A Picture is Emerging

Keeping up with the idea that we’re doing software estimating to create a software package, let’s go ahead and give a long look at our intended project. The first question you’re going to have to ask yourself is how big is this project going to be?

If this is code, how much is necessary

If this is code, how much is necessary? How much can be recycled?

If you’re writing new software, one of the key determining factors for all other estimates is going to be the sheer size of the project as measured in Source Lines of Code (SLOC). This sounds like an obvious place to start, but whether your under the influence of inspiration or the crush of deadlines, a project can easily bloat out of control.

Though you’re likely going to want to restrain your SLOC to the lowest number of lines possible, you’re going to want to give yourself a cushion in your initial SLOC estimate. One popular estimation method is to draw up three numbers, the least possible number of lines, the probable or likely number, and the outside largest number.

Once you know the likely sizes of your project, you can then start to whittle down the involved labor. Is there Commercial-off-the-shelf  (COTS) software that can be incorporated to help achieve the desired solution? Have you developed prior pieces of code, modules that can be incorporated? These pre-existing solutions will have an impact on your SLOC, but also the cost and time of the project, proving that while SLOC might grow or contract, the relationship between SLOC and the total cost of the software is not a solely dependent relationship.
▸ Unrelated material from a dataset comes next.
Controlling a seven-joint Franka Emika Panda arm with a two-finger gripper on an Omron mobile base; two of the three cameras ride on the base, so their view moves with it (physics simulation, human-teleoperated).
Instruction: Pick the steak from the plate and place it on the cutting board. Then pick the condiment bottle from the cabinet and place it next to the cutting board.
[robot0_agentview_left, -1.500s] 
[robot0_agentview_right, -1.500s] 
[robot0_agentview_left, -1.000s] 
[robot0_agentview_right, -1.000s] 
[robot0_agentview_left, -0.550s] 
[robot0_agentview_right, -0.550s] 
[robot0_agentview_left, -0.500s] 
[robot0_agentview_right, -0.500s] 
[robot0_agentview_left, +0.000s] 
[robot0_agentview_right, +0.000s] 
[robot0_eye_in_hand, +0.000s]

Coming up with these answers ahead of time helps to prepare the overall software estimate by providing a more complete picture of the desired project. Understanding the source before you start it, and determining the best courses of action regarding COTS, FOSS, and pre-existing code solutions is a good method for creating shortcuts and cost savings well ahead of when they’ll actually be needed. Doing so is a lot like plotting a vacation on a map before you start the trip. Even though you have never been where you’re going, you’ll have a fleshed out idea of where you’re going, how long the trip is going to take, and whether anyone has been nice enough to already build bridges for you.

And, once you have that knowledge, you’re much better suited to answer the proverbial question, “Are we there yet?”